L'Homme démoli se situe dans un futur débarrassé du meurtre grâce à une police télépathe qui prévient le crime avant qu'il soit commis. Le coupable est promis à la démolition, à savoir une régression mentale et une reconfiguration des neurones jusqu'à la « renaissance ». À la tête d'un empire industriel, Ben Reich, hanté dans ses cauchemars par un homme sans visage, décide d'abattre son concurrent direct, auquel il a proposé une alliance commerciale. Alfred Bester reprend donc la vieille intrigue policière du crime parfait dans une société censée le rendre impossible. Il dissémine pour cela dans l'arrière-plan de sa société future des éléments qui serviront son intrigue : les extrapers déchus pour n'avoir pas respecté la déontologie des télépathes, les psychochansons qui manipulent l'auditeur avec des messages subliminaux, identiques aux ritournelles qui encombrent l'esprit mais se révèlent en l'occurrence pratiques pour masquer les pensées. Bester a surtout pris le temps de bien structurer un monde où cohabitent des télépathes, distinguant diverses classes en fonction de leurs capacités mentales, imaginant des codes et des règles qui donnent de l'épaisseur et de la crédibilité à sa société. Le space opera qui sévissait à l'époque parut aussitôt suranné. Bien sûr, d'autres facettes du roman retiennent l'attention : au niveau symbolique, chaque personnage représentant un certain type de société. À l'intrigue classique se superpose une dimension psychologique.

Le suspense est constant, Ben Reich dansant perpétuellement sur une corde raide. L'univers n'est plus détaillé d'entrée de jeu mais progressivement révélé, presque de façon incidente, procédé encore peu courant en S-F et qui participe de cette gymnastique mentale dont sont friands les lecteurs, réalisant les conséquences qui en découlent et l'impact non négligeable sur l'intrigue. Bester ne s'embarrasse pas de fioritures stylistiques : il va à l'essentiel, parsemant ses dialogues de courtes descriptions. Un humour discret mais omniprésent retient l'attention ; le texte est truffé de traits d'esprit et d'aphorismes qui le font pétiller, mais aussi rehaussé d'effets typographiques permettant de visualiser l'intrication des pensées, le tout dessinant des calligrammes dignes d'Apollinaire. Avec le recul du temps, l'ensemble, s'il abuse d'artifices, n'en reste pas moins détonant car cette accumulation fait précisément de ce roman mené tambour battant un véritable feu d'artifice.

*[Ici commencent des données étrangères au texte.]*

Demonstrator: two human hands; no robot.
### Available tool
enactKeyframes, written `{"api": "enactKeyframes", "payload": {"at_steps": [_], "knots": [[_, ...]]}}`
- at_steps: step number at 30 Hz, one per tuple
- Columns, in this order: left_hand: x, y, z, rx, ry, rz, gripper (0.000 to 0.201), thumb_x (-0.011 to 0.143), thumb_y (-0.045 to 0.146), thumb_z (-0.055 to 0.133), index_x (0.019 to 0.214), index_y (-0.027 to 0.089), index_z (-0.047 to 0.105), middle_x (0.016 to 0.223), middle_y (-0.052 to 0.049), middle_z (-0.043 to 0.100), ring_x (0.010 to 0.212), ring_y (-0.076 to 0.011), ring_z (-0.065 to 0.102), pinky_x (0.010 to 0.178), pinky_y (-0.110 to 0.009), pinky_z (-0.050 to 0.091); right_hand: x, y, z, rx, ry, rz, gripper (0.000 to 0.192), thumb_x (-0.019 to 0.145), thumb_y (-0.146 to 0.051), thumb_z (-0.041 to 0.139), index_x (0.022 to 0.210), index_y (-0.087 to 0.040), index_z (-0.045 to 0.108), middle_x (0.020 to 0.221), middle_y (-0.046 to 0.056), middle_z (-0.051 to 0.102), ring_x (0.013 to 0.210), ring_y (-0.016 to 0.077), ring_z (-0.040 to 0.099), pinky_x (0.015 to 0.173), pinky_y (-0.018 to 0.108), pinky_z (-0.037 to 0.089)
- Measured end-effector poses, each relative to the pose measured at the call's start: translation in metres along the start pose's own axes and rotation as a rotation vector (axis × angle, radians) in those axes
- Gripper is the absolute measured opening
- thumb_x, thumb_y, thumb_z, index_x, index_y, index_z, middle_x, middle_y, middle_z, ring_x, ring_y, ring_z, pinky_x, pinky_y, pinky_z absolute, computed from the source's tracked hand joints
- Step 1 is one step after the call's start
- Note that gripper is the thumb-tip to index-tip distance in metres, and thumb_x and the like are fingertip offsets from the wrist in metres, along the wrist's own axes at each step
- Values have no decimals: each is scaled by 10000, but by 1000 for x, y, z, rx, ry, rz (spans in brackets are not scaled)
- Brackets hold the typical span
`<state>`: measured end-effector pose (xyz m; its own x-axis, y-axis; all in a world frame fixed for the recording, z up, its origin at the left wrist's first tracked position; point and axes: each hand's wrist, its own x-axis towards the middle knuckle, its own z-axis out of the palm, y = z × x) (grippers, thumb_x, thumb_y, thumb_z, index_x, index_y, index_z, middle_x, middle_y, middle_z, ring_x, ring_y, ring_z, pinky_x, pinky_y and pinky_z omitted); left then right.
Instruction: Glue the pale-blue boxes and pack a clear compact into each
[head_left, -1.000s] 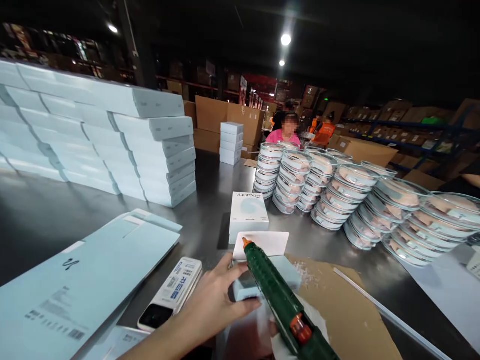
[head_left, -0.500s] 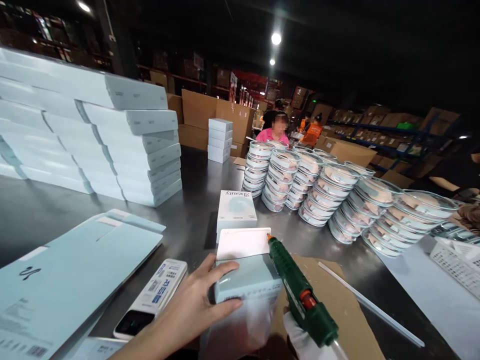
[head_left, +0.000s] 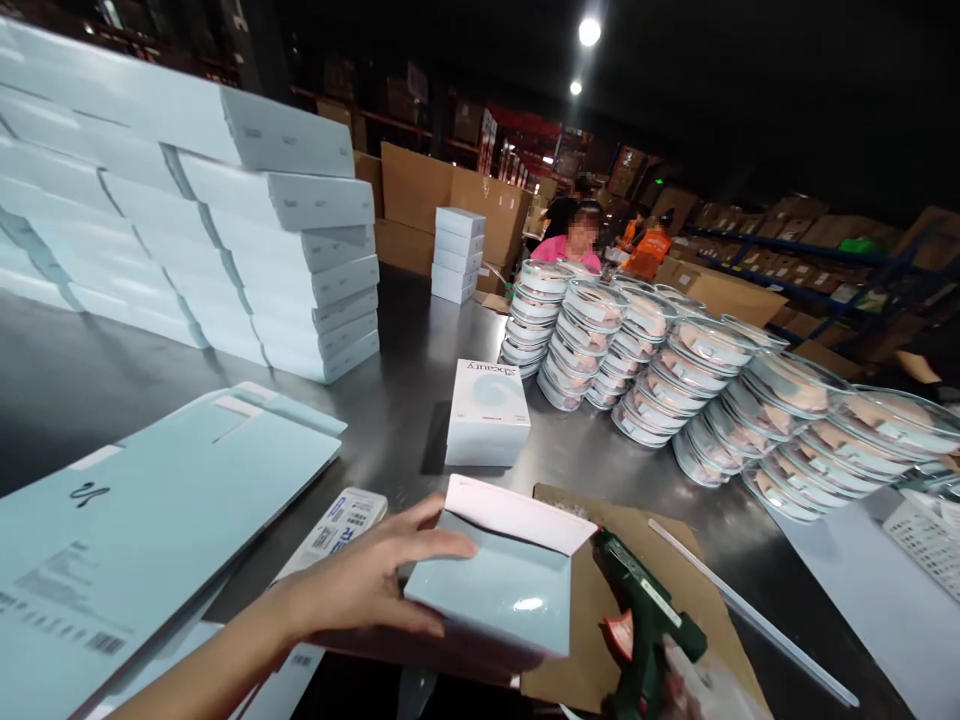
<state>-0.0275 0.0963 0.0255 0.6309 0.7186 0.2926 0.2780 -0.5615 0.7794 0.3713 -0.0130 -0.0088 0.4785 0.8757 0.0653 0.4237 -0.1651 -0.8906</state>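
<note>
Now left hand (head_left: 375,572) grips box (head_left: 499,585); behind it, carton (head_left: 489,412) reads “beauty”; beside it, glue gun (head_left: 651,592) and right hand (head_left: 701,686), its grip unclear.

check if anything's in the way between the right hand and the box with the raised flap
Yes, the green glue gun lies between the right hand and the box, over the brown cardboard. Nothing visible separates the left hand from the box; it touches the left side.
</note>
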Motion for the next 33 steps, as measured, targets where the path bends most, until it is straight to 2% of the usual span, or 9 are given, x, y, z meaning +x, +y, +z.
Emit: {"api": "enactKeyframes", "payload": {"at_steps": [3,6,8,14,19,22,25,28,33], "knots": [[2,2,-3,6,-25,-18,468,713,476,886,1148,333,793,1108,-71,710,1069,-307,712,887,-351,613,-2,-9,1,-10,27,21,314,701,-579,762,869,-314,756,655,39,743,618,283,741,587,355,596],[1,-3,1,-20,-28,-43,472,714,442,895,1159,337,782,1160,-76,694,1126,-314,689,936,-374,595,-12,-34,30,73,-124,-178,898,602,-419,881,1424,-313,535,1244,89,746,1095,316,727,915,422,594],[-2,-8,8,-53,-13,-18,462,729,426,893,1161,319,769,1303,-100,641,1242,-332,632,1025,-417,544,-20,-50,54,136,-259,-337,1097,590,-317,908,1546,-331,370,1427,93,638,1263,315,641,967,441,578],[-8,-23,36,-355,300,268,588,882,468,758,1372,421,436,1520,-119,369,1360,-341,561,1029,-503,534,-33,-69,82,136,-314,-566,614,712,-268,834,1302,-314,671,1174,64,761,1066,293,736,867,410,629],[-9,-13,22,-94,87,289,161,960,280,686,1086,325,777,1210,-105,650,1494,-353,367,1174,-549,390,-29,-89,83,47,-426,-886,585,790,-105,751,1265,-441,685,1194,43,736,1209,287,675,938,428,600],[-6,-4,13,-37,36,244,148,945,284,701,1053,299,801,1330,-123,638,1555,-348,239,1201,-568,343,-28,-98,86,40,-441,-982,627,867,-75,658,1353,-468,602,1215,43,712,1222,240,666,939,391,595],[-1,0,8,-162,25,199,137,924,279,726,1029,289,813,1399,-111,651,1504,-341,365,1199,-565,343,-27,-82,86,-8,-450,-889,611,894,-125,664,1399,-451,556,1478,56,563,1367,273,555,1047,440,533],[-1,-6,7,-399,280,-1,177,795,410,846,890,261,833,1179,-107,762,1351,-368,545,1166,-543,380,-30,-46,89,235,-247,-658,643,916,-349,695,1497,-427,432,1632,55,392,1481,306,412,1119,483,470],[-5,-14,26,-560,612,-255,420,935,591,609,1131,230,696,1426,-143,615,1267,-368,619,1006,-507,531,-48,-12,111,573,-309,-223,704,837,-698,651,1460,-417,479,1519,49,549,1390,334,517,1042,539,519]]}}
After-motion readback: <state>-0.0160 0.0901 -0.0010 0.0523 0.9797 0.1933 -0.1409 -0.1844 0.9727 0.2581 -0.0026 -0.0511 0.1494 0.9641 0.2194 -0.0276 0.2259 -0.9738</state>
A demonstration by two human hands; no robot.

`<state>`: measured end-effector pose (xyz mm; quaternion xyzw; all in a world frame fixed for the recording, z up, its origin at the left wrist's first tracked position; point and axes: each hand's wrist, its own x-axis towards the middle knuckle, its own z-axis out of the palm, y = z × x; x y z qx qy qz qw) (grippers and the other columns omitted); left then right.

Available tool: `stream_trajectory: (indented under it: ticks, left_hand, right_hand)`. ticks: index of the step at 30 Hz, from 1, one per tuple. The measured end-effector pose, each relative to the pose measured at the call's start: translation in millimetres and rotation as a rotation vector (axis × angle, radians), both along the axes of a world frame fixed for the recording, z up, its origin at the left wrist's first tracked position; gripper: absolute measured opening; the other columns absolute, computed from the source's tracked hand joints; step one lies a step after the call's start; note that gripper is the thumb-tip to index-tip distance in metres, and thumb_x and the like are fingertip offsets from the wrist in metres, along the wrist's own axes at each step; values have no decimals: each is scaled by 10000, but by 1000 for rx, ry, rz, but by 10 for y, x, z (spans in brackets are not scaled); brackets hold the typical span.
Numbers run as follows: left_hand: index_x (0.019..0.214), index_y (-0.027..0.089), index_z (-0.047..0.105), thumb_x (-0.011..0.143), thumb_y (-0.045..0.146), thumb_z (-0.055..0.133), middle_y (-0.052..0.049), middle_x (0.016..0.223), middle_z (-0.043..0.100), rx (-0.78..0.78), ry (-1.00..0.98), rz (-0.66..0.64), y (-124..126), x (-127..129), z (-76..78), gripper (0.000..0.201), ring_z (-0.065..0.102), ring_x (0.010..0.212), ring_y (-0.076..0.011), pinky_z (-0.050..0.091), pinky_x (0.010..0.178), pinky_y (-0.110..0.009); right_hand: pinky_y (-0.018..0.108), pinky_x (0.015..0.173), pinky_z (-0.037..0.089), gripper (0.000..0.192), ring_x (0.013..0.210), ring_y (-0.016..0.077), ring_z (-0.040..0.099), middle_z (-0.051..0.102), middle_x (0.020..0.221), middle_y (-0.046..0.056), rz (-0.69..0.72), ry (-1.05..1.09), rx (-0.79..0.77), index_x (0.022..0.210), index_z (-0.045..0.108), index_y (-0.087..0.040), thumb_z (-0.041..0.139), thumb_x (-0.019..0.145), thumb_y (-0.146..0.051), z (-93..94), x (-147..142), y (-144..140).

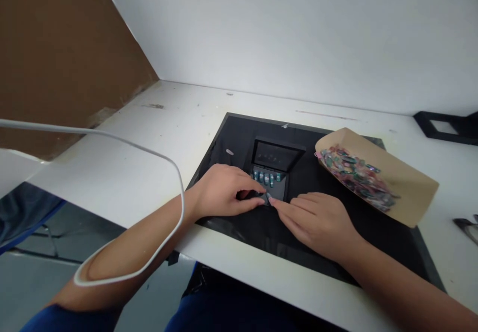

Terminus les étoiles, moins percutant, repose, lui, sur la téléportation. Gully Foyle, mécanicien, est le seul survivant du Nomad, qui a explosé. Un vaisseau passe au large, qui ne s'arrête pas, malgré les signaux de détresse. Organisant sa survie, Foyle jure de retrouver les responsables. Dans un premier temps, Foyle s'enrichit, en vendant une partie de la cargaison du Nomad dont il connaît les coordonnées ; dans un second temps, il retrouve ceux qui l'ont abandonné à son destin pour les exécuter. On aura reconnu là la trame du Comte de Monte-Cristo d'Alexandre Dumas, emprunt revendiqué par Bester. Gully Foyle se téléporte (on dit « fugguer ») partout où les coupables se terrent, enquêtant dans le même temps sur le grand responsable, Presteign, puissant homme d'affaires disposant de sa propre milice, corrompu au-delà de toute mesure. Mais Foyle lui-même, accomplissant sa vengeance, reconnaît être devenu un monstre coupé de son humanité. Les péripéties s'enchaînent sans temps mort, un peu trop rapidement pour donner de la profondeur au roman.

La présente édition, dans une nouvelle traduction de Patrick Marcel, est complétée par une bibliographie des œuvres de Bester réalisée par Alain Sprauel. Si ces romans ont un peu vieilli, leur lecture reste indispensable pour juger de l'apport de Bester à la science-fiction. Bien que cherchant plus à éblouir qu'à convaincre, il n'en a pas moins révolutionné la façon d'écrire et d'aborder la S-F, comme en témoignent Serge Lehman et Neil Gaiman dans leurs préfaces.